Jefferson County prosecutors "refused to issue a juvenile case" against the young child, the suit says.
The allegations against Cosma were made in September 2012, shortly after he was introduced as a new officer at a Ferguson City Council meeting. Jefferson County is just south of Ferguson...
Near this point in the HuffPo article, journalists Alman and Rielly proceed into a brief list of some of the other officer-related travesties at the FPD and elsewhere in suburban St. Louis, over the past couple of weeks, including...
• FPD officer Eddie Boyd III, whose plight was discussed farther up in this post.
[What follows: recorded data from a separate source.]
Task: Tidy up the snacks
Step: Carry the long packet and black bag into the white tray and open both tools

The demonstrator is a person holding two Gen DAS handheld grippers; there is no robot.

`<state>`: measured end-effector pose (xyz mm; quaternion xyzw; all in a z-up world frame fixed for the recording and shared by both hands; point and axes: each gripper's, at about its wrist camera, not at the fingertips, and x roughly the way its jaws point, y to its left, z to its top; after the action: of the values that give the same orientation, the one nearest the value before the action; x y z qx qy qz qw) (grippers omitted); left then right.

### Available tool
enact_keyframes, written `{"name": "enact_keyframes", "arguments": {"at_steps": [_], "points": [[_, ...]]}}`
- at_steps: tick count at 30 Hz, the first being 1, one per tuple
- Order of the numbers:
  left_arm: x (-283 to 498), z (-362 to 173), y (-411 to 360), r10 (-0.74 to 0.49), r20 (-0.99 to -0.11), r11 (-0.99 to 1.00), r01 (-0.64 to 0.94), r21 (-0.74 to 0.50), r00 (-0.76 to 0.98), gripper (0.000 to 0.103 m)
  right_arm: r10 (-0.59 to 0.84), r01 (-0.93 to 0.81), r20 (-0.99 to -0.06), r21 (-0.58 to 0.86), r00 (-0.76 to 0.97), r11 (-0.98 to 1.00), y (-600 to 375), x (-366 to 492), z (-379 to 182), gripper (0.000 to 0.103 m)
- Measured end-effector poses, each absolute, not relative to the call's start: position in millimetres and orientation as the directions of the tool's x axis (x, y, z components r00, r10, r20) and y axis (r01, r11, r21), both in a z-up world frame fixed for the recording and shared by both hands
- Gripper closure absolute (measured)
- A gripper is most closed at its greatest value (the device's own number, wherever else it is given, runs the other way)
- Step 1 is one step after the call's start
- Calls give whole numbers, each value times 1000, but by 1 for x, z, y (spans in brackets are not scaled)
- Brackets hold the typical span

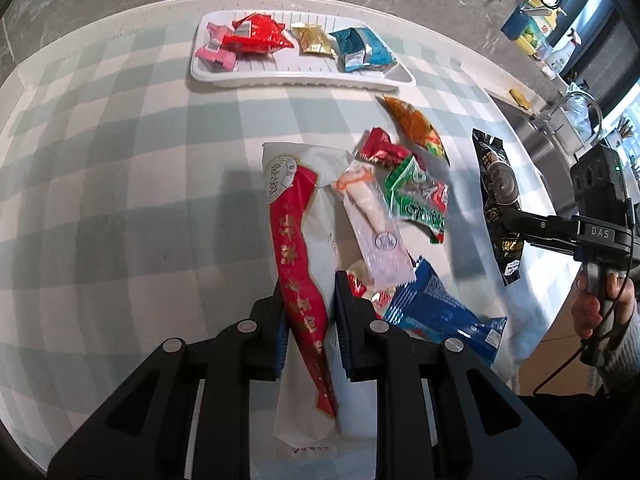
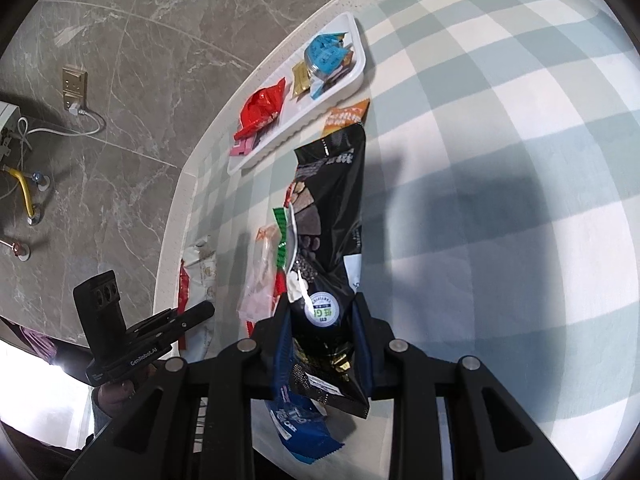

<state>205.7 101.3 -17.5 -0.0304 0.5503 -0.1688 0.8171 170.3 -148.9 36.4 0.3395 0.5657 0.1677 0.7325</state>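
My left gripper (image 1: 308, 300) is shut on a long white packet with a red band (image 1: 298, 248), lifted a little off the checked tablecloth. My right gripper (image 2: 322, 312) is shut on a long black snack bag (image 2: 332, 216), which also shows in the left wrist view as the black bag (image 1: 498, 196) hanging from the right gripper (image 1: 520, 224). A white tray (image 1: 280, 76) at the table's far side holds a red packet (image 1: 256, 34), a pink one (image 1: 216, 48), a gold one (image 1: 314, 40) and a blue one (image 1: 362, 48).
Loose snacks lie between the grippers: an orange packet (image 1: 416, 124), a small red one (image 1: 380, 148), a green one (image 1: 420, 196), a clear pale one (image 1: 372, 224) and a blue one (image 1: 444, 308). The table edge (image 2: 176, 200) drops to a grey floor. A sink counter (image 1: 560, 120) stands right.
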Motion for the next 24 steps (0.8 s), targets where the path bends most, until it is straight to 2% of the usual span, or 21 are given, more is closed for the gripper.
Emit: {"name": "enact_keyframes", "arguments": {"at_steps": [24], "points": [[275, -3, 99, -319, -878, 933, 282, -225, 357, 85, 625, 111, -710, 685, 325, 720, -153, 240, 54, 73]]}}
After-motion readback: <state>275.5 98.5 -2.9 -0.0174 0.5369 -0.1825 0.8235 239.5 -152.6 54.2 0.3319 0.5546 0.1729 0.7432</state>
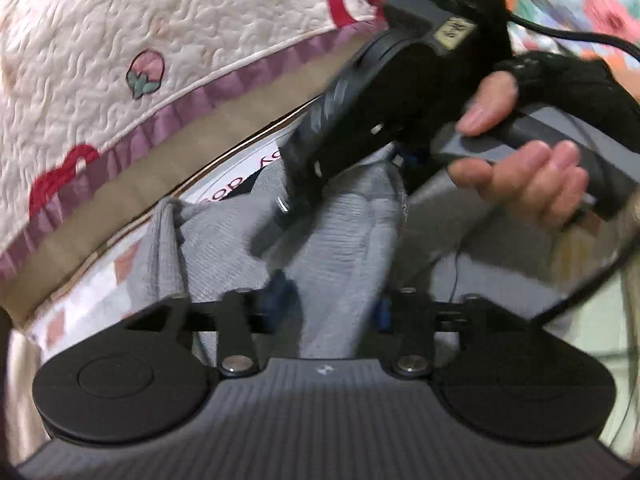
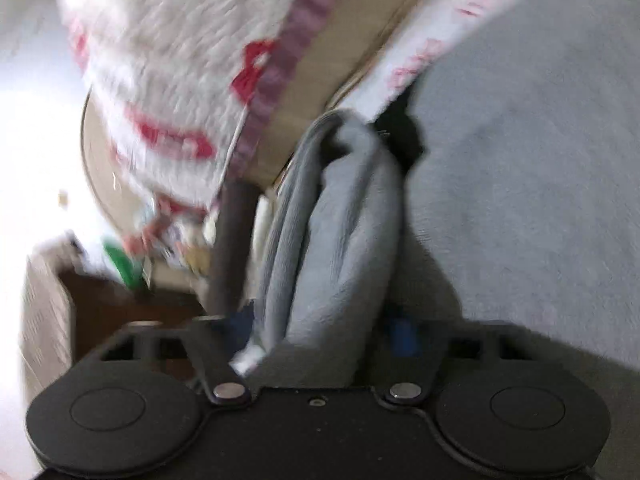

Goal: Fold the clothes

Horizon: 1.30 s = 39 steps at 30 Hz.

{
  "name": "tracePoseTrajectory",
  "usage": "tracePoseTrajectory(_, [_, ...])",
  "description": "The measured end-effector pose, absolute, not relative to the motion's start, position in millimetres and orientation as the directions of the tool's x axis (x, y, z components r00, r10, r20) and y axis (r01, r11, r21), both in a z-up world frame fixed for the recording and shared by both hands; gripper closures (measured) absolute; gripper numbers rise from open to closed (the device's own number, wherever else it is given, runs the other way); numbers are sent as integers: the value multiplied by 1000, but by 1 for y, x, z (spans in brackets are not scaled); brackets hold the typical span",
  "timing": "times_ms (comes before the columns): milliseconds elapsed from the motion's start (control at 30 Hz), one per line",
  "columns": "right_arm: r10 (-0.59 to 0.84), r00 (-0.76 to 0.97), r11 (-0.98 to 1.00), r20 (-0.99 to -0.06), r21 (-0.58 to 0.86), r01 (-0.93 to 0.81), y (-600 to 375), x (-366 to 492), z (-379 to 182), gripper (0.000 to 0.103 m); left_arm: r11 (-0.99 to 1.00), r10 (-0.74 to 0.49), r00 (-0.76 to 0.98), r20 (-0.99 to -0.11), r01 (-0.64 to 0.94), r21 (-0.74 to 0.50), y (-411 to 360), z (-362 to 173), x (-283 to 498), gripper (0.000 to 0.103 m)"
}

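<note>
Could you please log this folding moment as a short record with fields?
garment: grey knit garment, bunched in a fold
right gripper: closed on the bunched fold
left gripper: garment between its fingers; grip unclear
hand: holds the right gripper's handle
surface: strawberry quilt beside the garment
image quality: motion blur in both views

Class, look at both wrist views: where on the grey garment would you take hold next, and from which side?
Grip the grey garment at its bunched, rolled ridge, coming in along the ridge from its near end. The folds stand up thick there, while the cloth alongside lies flat, giving fingers little to pinch.
</note>
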State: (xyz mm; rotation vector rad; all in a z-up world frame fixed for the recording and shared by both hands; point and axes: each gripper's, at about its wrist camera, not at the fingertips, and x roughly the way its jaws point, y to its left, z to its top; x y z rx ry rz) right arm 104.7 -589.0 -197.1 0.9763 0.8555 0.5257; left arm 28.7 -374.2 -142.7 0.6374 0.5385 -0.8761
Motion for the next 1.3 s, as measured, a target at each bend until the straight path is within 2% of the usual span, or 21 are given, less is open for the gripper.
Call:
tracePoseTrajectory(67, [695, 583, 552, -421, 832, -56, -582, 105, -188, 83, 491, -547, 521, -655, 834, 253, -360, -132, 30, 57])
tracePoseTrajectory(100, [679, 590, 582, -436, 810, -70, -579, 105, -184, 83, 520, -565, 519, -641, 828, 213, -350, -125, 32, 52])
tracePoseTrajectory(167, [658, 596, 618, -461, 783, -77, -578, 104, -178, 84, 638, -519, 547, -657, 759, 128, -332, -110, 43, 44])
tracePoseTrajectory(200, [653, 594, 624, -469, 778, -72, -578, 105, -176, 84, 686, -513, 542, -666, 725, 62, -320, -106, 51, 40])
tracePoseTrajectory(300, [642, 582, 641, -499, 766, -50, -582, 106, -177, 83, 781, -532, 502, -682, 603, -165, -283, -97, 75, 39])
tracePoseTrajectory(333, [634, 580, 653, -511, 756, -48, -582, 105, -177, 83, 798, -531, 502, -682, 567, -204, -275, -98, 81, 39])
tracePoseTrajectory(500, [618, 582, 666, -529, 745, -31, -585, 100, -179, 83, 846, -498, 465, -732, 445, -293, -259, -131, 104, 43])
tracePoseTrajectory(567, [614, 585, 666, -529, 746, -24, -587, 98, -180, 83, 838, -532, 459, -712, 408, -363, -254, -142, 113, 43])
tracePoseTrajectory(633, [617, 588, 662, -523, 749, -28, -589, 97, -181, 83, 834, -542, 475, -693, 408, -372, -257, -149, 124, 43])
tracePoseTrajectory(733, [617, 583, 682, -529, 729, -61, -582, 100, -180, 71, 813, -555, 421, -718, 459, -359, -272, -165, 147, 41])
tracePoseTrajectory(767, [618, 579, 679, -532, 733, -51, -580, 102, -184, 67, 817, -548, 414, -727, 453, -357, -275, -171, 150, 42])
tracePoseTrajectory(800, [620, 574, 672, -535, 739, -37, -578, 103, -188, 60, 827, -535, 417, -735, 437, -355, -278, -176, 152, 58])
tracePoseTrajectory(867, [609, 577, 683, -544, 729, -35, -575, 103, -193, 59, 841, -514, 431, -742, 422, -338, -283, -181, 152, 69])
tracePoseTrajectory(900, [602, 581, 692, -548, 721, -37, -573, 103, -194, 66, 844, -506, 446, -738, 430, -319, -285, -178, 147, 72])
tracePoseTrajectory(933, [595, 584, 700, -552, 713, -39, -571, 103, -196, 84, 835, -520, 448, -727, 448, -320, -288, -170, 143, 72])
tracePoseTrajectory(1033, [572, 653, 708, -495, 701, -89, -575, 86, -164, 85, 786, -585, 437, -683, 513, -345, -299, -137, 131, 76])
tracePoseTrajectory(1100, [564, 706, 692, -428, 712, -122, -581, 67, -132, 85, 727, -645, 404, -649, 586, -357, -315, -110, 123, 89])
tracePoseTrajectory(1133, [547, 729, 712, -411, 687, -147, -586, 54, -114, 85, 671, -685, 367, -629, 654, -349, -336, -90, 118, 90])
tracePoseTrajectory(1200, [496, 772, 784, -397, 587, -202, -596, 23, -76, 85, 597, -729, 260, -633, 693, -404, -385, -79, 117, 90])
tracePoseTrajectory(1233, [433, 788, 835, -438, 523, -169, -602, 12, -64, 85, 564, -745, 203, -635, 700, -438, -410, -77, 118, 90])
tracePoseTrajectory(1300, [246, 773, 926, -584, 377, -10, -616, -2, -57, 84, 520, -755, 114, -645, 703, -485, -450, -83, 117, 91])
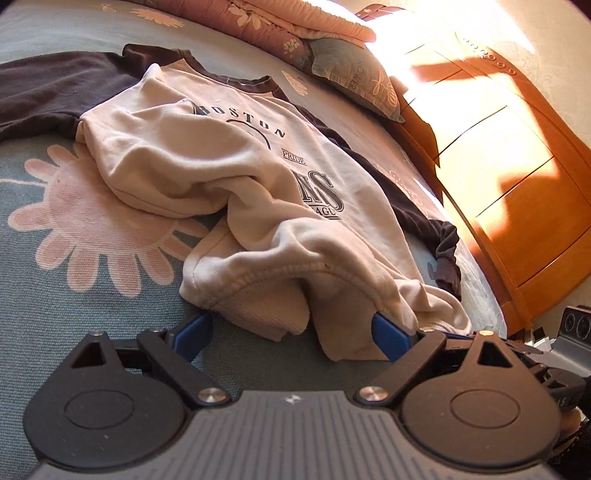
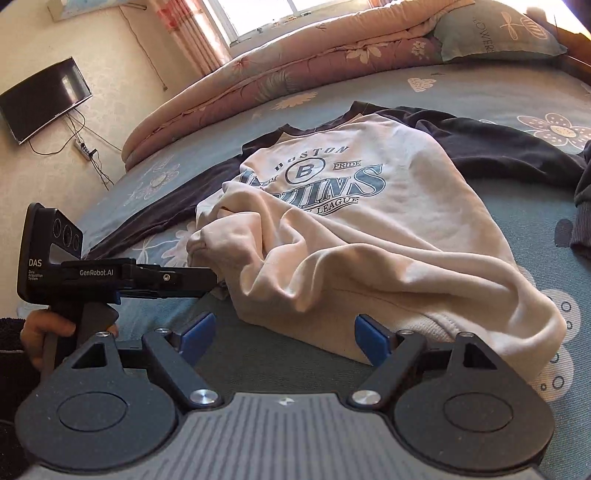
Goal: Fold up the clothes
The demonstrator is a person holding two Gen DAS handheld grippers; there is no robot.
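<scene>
Looking along the left gripper (image 1: 291,332) in its own wrist view: fingers spread wide apart, blue pads (image 1: 388,338) low over the bed. The ribbed hem of the sweatshirt (image 1: 229,147) sags between the pads; whether cloth touches the right-hand pad cannot be told. Nothing is clamped.

Surface: blue-grey bedspread (image 1: 74,314) with a large pink flower print to the left of the sweatshirt. Beyond the sweatshirt's collar lie a folded quilt (image 1: 280,26) and a pillow (image 1: 354,74). A sunlit wooden headboard (image 1: 509,177) runs along the right of the sweatshirt.

Sweatshirt: cream body, dark sleeves, front print up, "BOSTON" legible. Long axis runs from the hem at the gripper away to the collar at upper left. Lower body is bunched and wrinkled.

Right wrist view: right gripper (image 2: 284,334) also stands wide apart, holding nothing, pads just short of the sweatshirt (image 2: 369,206) hem. The left gripper (image 2: 207,280) enters from the left, level, held by a hand (image 2: 44,328); its tip meets the bunched hem, and its finger state cannot be read from here.

Room: wall-mounted TV (image 2: 44,98) and a window (image 2: 266,14) beyond the quilt (image 2: 295,62). Collar points away, hem toward the camera.
</scene>
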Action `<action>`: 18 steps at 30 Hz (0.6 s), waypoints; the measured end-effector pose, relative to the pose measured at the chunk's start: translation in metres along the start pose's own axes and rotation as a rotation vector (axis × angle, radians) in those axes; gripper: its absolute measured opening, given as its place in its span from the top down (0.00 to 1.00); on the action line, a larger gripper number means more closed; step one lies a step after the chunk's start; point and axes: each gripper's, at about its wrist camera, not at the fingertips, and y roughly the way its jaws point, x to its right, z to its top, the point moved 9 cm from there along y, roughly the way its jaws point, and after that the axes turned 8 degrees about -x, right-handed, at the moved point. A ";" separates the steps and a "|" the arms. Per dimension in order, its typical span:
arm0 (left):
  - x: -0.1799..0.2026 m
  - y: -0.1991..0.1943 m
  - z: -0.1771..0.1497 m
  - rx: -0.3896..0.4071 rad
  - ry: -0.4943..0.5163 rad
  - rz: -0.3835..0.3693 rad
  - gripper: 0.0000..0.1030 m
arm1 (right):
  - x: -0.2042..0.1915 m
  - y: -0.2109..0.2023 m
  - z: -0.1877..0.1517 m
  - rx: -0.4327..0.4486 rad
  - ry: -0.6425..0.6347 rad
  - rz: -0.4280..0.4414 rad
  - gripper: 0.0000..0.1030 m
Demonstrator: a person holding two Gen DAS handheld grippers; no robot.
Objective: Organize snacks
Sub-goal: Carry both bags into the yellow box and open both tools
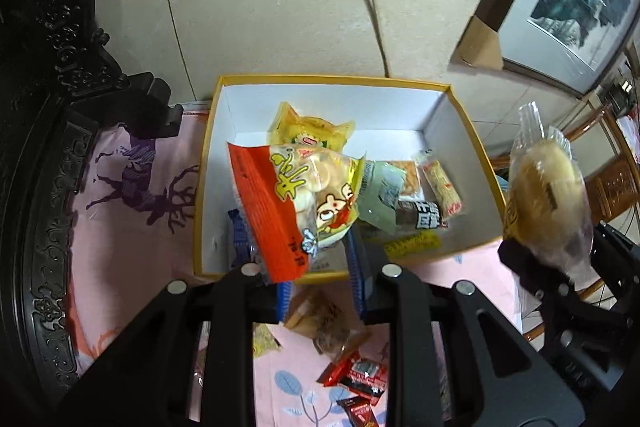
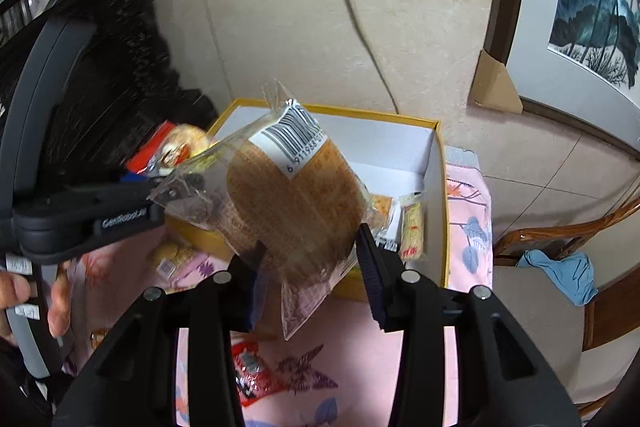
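While both are raised over the pink patterned cloth [image 1: 132,239], the left gripper [image 1: 320,275] is seen clenched on an orange-and-yellow plastic snack bag [image 1: 296,203], and the right gripper [image 2: 312,279] is seen grasping a round brown cake in a clear wrapper [image 2: 296,211]. Both packets are held above the near edge of the yellow-rimmed white cardboard box [image 1: 320,95], in which several small snack packets [image 1: 408,195] are gathered toward its right side. Red sachets [image 1: 360,379] are left on the cloth near its front edge.
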 end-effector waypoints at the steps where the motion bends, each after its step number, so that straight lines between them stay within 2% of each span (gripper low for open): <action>1: -0.002 0.003 0.003 -0.003 0.000 0.001 0.77 | 0.001 0.003 0.001 -0.001 0.002 -0.002 0.59; 7: -0.007 0.012 0.018 -0.005 0.004 0.007 0.77 | 0.010 0.017 0.018 -0.012 0.021 -0.032 0.58; 9: -0.011 0.012 0.024 0.006 0.000 0.033 0.66 | 0.019 0.025 0.028 -0.036 0.048 -0.072 0.52; 10: -0.016 0.011 0.030 0.010 -0.009 0.059 0.25 | 0.024 0.028 0.033 -0.049 0.062 -0.094 0.38; 11: -0.021 0.009 0.033 0.011 -0.018 0.080 0.02 | 0.028 0.027 0.037 -0.043 0.071 -0.109 0.35; 13: -0.034 -0.006 0.042 0.062 -0.030 0.120 0.02 | 0.029 0.020 0.040 -0.021 0.075 -0.110 0.35; 16: -0.055 -0.018 0.043 0.071 -0.064 0.117 0.02 | 0.027 0.012 0.035 0.004 0.060 -0.103 0.35; 18: -0.070 -0.023 0.039 0.073 -0.101 0.110 0.02 | 0.025 0.015 0.027 -0.013 0.060 -0.092 0.35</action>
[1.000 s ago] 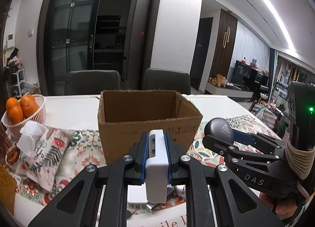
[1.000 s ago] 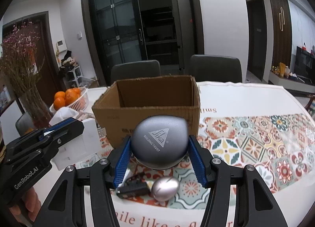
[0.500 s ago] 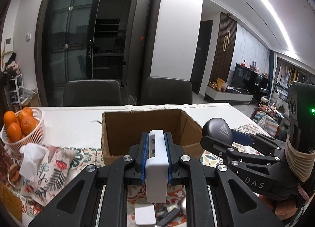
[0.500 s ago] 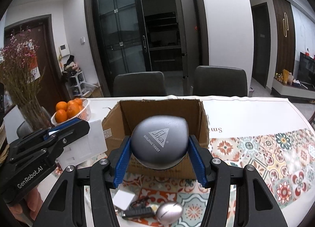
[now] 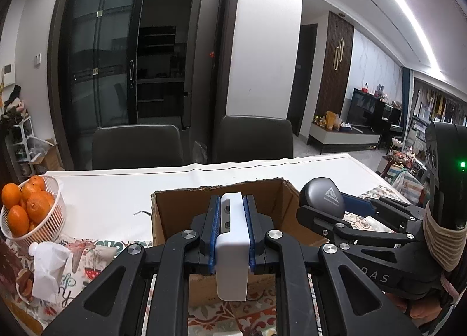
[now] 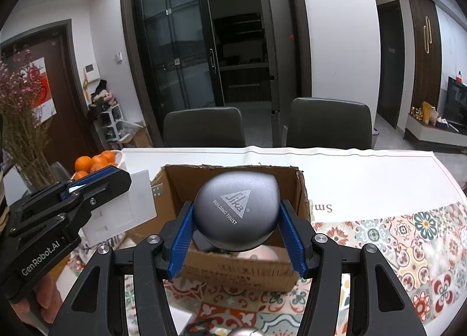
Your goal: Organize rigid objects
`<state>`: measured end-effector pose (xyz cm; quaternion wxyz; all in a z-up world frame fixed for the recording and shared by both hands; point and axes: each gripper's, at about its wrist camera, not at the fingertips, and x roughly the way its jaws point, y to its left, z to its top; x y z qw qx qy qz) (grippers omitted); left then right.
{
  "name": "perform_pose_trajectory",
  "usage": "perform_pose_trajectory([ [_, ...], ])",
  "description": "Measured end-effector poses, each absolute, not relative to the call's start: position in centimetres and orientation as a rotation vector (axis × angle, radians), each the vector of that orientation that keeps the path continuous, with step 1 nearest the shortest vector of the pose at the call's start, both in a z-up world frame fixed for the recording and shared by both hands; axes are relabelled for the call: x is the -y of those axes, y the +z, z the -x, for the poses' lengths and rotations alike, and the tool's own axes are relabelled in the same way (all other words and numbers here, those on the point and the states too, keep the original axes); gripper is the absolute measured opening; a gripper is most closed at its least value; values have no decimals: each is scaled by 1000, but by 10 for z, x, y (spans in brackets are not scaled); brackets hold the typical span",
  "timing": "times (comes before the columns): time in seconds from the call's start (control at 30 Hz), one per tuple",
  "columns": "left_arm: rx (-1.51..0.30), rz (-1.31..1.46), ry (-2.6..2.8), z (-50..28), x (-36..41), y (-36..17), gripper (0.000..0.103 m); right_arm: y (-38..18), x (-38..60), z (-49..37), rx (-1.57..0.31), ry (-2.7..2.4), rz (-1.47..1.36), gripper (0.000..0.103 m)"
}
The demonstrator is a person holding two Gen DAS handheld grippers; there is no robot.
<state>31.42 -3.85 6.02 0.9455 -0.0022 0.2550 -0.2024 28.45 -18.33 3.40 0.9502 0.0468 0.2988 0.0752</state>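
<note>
My left gripper [image 5: 232, 220] is shut on a white rectangular wall plug [image 5: 232, 248], held over the near edge of an open cardboard box [image 5: 181, 207]. My right gripper [image 6: 236, 219] is shut on a grey rounded Sika case [image 6: 236, 207], also above the box [image 6: 302, 190]. The left gripper shows at the left of the right wrist view [image 6: 96, 187] with the white plug [image 6: 128, 204]. The right gripper shows at the right of the left wrist view [image 5: 324, 204] holding the grey case [image 5: 321, 196].
A white basket of oranges [image 5: 49, 219] and crumpled tissue [image 5: 48, 271] sit at the left. A patterned cloth [image 6: 408, 236] covers the near table. Small items lie below the box [image 6: 245, 331]. Two dark chairs [image 5: 137, 146] stand behind the table. Dried flowers [image 6: 17, 120] stand far left.
Both grippers have risen and moved forward with their objects, from in front of the box to above its near edge. The box interior now shows.
</note>
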Motion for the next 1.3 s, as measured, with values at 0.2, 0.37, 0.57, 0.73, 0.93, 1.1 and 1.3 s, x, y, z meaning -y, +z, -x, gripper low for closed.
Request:
perform_pose_trajectory([
  [0.2,-550,9,-402,-339,43,55,17,26,187,-310,-649,156,-103,57],
  [0.37,-587,9,-380,-358,47,46,17,16,189,-330,-699,152,-103,57],
  [0.57,-657,18,-370,-378,48,31,17,4,190,-347,-751,149,-84,57],
  [0.73,-711,17,-383,-391,51,19,17,-6,186,-357,-799,160,-73,57],
  [0.93,-796,19,-392,-404,55,3,17,-21,186,-371,-854,169,-65,57],
  [1.1,-849,28,-381,-409,56,-7,21,-26,186,-374,-878,162,-54,58],
  [1.3,-822,0,-338,-397,55,-1,46,-16,184,-366,-845,142,-29,58],
])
• Dan Page, a St. Ann Police Department officer for 35 years, who "was suspended from duty for inflammatory comments made while addressing the Oath Keepers of St. Louis and St. Charles." If some readers recall, it was Page who "made racist and sexist remarks, called President Obama an “illegal alien,” denounced hate crime laws and spoke flippantly about violence and killings. The video, uploaded to YouTube in April, was uncovered by CNN after Page pushed anchor Don Lemon on Aug. 18 during demonstrations in Ferguson."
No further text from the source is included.